The arrest of Afghan Taliban’s No 2 Mullah Abdul Ghani Baradar Akhund from Pakistan’s commercial capital of Karachi in a joint raid carried out by the Inter-Services Intelligence (ISI) and the Central Intelligence Agency (CIA) operatives has come as a major blow to the extremist militia led by the fugitive Taliban ameer Mullah Mohammad Omar.
According to well placed Pakistani intelligence sources, Baradar’s arrest became possible because of a rift within the Taliban ranks which led to a tip about his whereabouts in Karachi. He was subsequently arrested on February following a raid jointly carried out by the Pakistani and the American intelligence sleuths.

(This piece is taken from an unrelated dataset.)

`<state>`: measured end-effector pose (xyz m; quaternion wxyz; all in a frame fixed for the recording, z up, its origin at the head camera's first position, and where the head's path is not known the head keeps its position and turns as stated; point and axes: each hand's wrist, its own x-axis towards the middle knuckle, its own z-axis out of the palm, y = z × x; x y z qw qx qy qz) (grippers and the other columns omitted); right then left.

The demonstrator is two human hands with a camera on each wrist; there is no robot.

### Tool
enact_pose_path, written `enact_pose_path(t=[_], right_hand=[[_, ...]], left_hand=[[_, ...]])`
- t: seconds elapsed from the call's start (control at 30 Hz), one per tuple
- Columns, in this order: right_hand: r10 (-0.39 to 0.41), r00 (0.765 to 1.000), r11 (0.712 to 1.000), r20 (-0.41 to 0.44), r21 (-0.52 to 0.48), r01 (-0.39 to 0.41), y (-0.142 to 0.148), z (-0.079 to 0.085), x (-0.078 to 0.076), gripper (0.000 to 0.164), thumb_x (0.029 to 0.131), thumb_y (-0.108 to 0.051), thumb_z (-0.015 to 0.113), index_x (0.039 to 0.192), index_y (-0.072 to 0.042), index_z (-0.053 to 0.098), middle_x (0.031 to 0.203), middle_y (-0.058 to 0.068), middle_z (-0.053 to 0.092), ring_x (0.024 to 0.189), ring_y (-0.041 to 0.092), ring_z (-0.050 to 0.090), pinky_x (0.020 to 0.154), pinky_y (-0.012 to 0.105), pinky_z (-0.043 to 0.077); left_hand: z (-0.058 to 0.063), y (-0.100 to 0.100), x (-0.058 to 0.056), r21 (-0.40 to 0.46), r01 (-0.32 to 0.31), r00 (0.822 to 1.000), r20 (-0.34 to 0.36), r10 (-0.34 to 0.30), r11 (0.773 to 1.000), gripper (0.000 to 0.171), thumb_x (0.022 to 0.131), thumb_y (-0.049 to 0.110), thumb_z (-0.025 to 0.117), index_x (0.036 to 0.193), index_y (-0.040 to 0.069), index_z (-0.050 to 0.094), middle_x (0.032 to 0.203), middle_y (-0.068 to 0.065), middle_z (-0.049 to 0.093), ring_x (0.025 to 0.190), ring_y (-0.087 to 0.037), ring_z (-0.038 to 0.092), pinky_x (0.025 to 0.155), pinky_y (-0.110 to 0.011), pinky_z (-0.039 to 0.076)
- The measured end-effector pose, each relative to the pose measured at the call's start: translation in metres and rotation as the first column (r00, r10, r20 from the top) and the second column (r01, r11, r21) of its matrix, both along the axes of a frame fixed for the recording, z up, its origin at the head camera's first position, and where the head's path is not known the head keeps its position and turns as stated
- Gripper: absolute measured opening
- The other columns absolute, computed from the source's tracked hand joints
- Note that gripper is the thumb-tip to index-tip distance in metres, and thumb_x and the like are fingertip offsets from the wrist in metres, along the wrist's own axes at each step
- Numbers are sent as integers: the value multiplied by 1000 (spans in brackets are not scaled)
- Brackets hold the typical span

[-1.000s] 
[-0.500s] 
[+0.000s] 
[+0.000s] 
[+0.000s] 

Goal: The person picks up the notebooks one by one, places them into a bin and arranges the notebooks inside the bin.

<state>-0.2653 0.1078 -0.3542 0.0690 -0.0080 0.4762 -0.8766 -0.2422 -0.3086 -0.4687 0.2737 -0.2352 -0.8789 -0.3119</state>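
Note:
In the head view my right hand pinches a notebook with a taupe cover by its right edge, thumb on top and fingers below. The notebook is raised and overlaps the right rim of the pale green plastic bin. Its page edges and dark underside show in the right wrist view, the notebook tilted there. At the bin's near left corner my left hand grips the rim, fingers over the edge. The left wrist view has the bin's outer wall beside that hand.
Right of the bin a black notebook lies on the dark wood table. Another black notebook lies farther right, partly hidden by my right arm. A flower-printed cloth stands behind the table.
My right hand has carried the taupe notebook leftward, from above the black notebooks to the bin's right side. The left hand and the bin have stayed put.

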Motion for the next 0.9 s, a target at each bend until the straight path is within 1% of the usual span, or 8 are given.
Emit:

Born in 1968 at Weetmak Village in Dehrawood district of the Uruzgan province of Afghanistan, Mullah Baradar is a key member of the Quetta shura led by Mullah Omar. He had been the deputy defence minister in Afghanistan before the fall of the Taliban regime and considered to be the No 2 in the Taliban militia after Mullah Muhammad Omar. Bardar had been leading the military council of the Afghan Taliban since the 2006 death of Taliban’s former military chief Mullah Akhtar Mohammed Usmani at the hands of the Nato forces.
Baradar has been coordinating the military operations of the Taliban militia throughout south and southwest of Afghanistan and his area of responsibility stretched over Kandahar, Helmand, Nimroz, Zabul and Uruzgan provinces of Afghanistan. Mullah Akhtar and Mullah Baradar were in day-to-day command of the Taliban insurgents ever since Mullah Mohammed Omar had disappeared from the scene.
The intelligence sources in Islamabad said he was hiding in Karachi because the Taliban now consider it the safest place for them in Pakistan to live, where they do not attract attention of the Pakistani and American intelligence agencies by keeping a low profile.
The Pakistani intelligence sources do not rule out the possibility of the presence of many more senior Taliban leaders in Karachi, including Mullah Mohammad Omar.